Ancak, Lehistan Diyet Meclisi antlaşmadaki vergi maddesine itiraz etmiştir. Bunun üzerine Osmanlı yeniden sefere çıkmış, 1676’da Lehistan, Bucaş Antlaşması’nı kabul etmiştir, ancak vergi yükümlülüğü kaldırılmıştır. Bu antlaşma ile batıda son kez toprak kazanılmıştır ve Osmanlı, bu tarihten sonra batıda toprak kazanamamıştır.
Venedik İle Olan İlişkiler
XVII. yüzyılda, Osmanlı Devleti ve Venedik arasındaki ilişkiler, Akdeniz’deki hakimiyet mücadelesi üzerine kurulmuştur. Venedik, Girit Adası‘nı kontrol etmekteydi ve burada bulunan korsanlar, Osmanlı ticaret gemilerini sürekli olarak yağmalamaktaydılar. Osmanlı, Doğu Akdeniz’deki egemenliğini sağlamlaştırmak için Girit’in alınmasını gerekli görmüştür.
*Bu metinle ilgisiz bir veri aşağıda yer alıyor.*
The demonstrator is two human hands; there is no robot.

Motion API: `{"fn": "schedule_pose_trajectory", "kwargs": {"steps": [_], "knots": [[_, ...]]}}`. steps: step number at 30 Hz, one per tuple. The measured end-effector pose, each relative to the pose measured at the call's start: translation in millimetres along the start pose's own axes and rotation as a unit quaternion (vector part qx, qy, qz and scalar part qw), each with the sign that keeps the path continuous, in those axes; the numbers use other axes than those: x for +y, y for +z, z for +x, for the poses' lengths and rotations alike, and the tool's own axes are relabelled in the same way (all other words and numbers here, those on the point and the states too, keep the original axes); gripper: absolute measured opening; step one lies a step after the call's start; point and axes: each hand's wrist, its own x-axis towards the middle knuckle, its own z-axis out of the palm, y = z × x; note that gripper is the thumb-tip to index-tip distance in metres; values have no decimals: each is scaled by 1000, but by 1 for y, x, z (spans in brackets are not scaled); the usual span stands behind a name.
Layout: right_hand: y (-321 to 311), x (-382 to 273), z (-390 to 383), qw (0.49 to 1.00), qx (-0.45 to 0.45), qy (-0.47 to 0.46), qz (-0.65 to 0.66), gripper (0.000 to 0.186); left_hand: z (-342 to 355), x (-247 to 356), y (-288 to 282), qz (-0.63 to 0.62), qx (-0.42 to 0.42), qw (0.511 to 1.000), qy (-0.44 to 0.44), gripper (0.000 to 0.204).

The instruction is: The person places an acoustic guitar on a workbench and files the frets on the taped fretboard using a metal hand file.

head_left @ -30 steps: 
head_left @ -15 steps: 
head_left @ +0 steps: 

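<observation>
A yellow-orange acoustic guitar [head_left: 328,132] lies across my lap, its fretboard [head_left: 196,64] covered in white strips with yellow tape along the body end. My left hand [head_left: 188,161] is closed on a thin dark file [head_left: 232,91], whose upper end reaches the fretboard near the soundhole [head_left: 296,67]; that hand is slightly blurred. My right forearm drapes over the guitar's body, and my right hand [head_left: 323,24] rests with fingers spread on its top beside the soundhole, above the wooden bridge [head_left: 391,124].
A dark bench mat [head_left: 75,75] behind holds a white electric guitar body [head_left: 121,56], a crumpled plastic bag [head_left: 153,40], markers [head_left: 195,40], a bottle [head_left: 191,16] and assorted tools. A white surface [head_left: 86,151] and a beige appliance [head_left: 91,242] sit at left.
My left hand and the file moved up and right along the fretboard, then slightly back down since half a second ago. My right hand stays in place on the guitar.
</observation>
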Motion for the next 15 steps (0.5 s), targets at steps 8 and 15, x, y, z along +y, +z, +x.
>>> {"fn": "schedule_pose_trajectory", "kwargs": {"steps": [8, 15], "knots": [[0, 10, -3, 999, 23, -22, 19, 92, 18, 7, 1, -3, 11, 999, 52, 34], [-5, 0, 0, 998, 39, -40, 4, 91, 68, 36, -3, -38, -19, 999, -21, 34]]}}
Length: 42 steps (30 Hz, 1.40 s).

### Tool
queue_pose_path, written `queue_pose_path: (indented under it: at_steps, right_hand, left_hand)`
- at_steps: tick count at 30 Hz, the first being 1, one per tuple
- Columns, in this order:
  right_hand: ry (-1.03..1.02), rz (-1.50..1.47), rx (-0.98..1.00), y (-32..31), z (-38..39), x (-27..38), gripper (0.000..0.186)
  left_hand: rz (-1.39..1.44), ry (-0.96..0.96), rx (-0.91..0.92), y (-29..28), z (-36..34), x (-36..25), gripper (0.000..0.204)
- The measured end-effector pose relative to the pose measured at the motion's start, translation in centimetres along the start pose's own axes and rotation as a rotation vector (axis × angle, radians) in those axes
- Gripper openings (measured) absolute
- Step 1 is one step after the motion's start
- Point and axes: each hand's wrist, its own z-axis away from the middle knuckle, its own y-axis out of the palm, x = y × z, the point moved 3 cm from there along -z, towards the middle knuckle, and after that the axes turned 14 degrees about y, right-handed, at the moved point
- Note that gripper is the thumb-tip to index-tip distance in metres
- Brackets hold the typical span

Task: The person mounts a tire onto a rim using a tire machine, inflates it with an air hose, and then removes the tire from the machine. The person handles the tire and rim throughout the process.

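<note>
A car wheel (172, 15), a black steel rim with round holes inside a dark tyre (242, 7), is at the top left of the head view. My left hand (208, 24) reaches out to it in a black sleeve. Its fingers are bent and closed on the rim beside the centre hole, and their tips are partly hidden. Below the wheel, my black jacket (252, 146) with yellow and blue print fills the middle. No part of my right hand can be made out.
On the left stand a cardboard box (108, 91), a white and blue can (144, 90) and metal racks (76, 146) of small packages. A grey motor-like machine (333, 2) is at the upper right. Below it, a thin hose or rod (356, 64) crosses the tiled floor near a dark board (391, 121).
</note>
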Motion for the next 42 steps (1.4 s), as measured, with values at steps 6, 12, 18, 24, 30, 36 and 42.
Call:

Girit Kuşatması (1645-1699)
1645 yılında başlayan Girit kuşatması, tam 24 yıl sürmüştür. 1699’da Köprülü Fazıl Ahmet Paşa komutasındaki Osmanlı donanması, Girit’i fethederek Venedik’e son darbesini vurmuştur. Ancak bu kuşatma, Osmanlı donanmasının gücünün azalmış olduğunun bir göstergesi olmuştur ve donanmanın yeniden organize edilmesi gerekmektedir. Girit’in alınması, Osmanlı’nın Akdeniz’deki hakimiyetini pekiştirmesine yardımcı olmuştur, ancak bu süreç, Osmanlı’nın donanma gücünün zayıfladığını da gözler önüne sermiştir.
Sonuç
XVII. yüzyıl, Osmanlı Devleti için önemli bir dönüm noktasıdır. Batıda, Avusturya ve Lehistan karşısında elde edilen sınırlı başarılar, doğuda ise İran’a karşı kayıplar yaşanması, Osmanlı’nın askeri gücündeki zayıflamayı göstermektedir. Bu yüzyılda, Osmanlı’nın ekonomik ve askeri açıdan karşılaştığı zorluklar, imparatorluğun geleceğini şekillendirmiştir. Hem iç isyanlar hem de dış tehditler, Osmanlı Devleti’ni sürekli olarak savunma pozisyonuna sokmuş ve devleti yeniden organize etme ihtiyacını doğurmuştur. Bu dönemde yapılan antlaşmalar, Osmanlı’nın toprak bütünlüğünü korumakla birlikte, Osmanlı Devleti’nin dünya siyasetindeki etkinliğini kaybetmeye başladığı bir sürecin başlangıcını işaret etmektedir.